These records contain pictures, which must be left out; copy exactly the lines from the one with "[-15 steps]" up to and including the one with "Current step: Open".

Source material –
━━━━━━

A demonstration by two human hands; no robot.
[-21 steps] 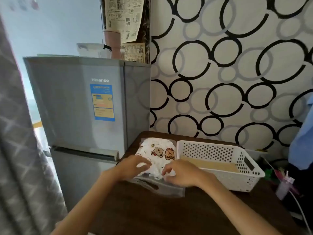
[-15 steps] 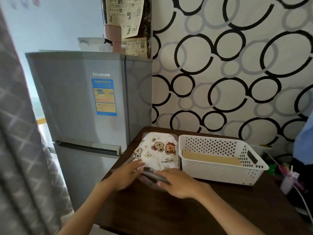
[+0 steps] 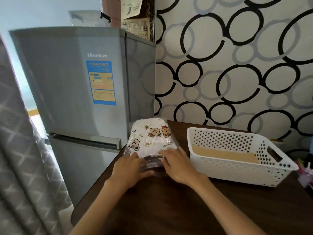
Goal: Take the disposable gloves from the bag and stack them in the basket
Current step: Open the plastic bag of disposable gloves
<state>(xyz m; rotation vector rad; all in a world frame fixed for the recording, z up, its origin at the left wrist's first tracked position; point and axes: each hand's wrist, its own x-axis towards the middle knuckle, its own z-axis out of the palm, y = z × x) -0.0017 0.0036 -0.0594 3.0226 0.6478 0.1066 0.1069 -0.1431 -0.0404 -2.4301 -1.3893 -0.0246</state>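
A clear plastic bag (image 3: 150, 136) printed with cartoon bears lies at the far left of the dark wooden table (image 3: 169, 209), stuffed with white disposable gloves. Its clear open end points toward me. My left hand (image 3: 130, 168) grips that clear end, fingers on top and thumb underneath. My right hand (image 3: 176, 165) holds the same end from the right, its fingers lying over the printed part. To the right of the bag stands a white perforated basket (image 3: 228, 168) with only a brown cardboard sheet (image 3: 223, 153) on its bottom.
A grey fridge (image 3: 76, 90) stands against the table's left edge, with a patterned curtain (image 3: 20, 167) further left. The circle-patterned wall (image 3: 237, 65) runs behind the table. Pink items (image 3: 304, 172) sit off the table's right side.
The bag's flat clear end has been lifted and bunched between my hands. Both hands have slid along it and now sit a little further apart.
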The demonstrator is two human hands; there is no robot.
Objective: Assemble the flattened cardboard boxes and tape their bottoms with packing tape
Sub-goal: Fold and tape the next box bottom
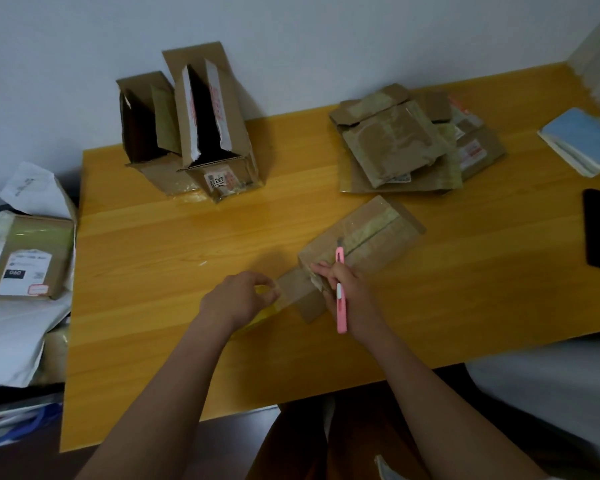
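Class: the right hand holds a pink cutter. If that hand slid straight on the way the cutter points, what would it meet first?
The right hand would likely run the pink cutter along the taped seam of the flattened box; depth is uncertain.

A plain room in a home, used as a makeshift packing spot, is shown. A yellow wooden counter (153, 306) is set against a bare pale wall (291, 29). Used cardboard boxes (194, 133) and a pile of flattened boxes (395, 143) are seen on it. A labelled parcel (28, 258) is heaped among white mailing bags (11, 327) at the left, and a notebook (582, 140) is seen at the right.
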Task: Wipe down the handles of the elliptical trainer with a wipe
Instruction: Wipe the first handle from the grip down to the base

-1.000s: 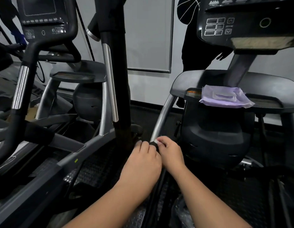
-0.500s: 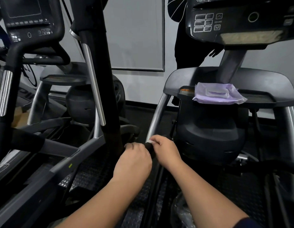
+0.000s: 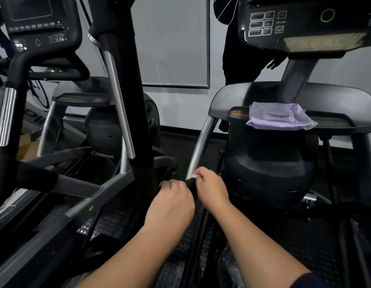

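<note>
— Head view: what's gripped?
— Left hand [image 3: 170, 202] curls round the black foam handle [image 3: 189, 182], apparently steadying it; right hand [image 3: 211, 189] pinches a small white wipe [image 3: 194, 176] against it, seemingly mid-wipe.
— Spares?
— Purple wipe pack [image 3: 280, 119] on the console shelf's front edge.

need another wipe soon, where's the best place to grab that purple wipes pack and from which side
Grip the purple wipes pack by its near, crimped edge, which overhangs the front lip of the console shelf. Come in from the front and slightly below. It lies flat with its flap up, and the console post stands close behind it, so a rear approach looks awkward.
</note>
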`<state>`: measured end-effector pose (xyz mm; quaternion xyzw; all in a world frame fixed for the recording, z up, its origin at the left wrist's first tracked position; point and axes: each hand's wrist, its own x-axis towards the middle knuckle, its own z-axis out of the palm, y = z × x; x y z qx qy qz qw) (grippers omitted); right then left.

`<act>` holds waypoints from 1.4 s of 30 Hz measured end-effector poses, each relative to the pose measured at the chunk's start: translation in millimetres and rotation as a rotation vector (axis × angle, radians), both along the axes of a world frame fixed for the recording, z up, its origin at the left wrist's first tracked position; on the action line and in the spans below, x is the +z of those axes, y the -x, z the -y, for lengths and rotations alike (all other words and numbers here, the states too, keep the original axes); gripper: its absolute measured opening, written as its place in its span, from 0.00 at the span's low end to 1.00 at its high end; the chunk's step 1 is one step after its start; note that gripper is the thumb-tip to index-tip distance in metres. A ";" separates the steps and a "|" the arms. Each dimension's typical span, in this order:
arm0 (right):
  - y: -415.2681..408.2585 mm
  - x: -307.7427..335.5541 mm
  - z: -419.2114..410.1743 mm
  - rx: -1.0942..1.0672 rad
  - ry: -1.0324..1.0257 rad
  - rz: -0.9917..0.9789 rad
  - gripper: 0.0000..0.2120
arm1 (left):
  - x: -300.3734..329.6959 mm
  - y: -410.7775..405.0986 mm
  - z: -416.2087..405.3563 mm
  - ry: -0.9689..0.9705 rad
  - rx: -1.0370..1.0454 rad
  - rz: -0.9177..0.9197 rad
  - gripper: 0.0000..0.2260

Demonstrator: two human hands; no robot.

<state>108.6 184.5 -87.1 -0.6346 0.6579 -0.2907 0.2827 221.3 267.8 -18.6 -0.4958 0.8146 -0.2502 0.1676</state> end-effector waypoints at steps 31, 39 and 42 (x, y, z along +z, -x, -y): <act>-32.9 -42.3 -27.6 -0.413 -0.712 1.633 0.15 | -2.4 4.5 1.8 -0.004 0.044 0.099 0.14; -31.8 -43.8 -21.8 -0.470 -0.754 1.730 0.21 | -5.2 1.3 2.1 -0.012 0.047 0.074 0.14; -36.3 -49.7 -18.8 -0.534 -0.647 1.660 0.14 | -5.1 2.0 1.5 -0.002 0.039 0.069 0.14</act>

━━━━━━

Written response –
[-15 steps] 
[+0 steps] 
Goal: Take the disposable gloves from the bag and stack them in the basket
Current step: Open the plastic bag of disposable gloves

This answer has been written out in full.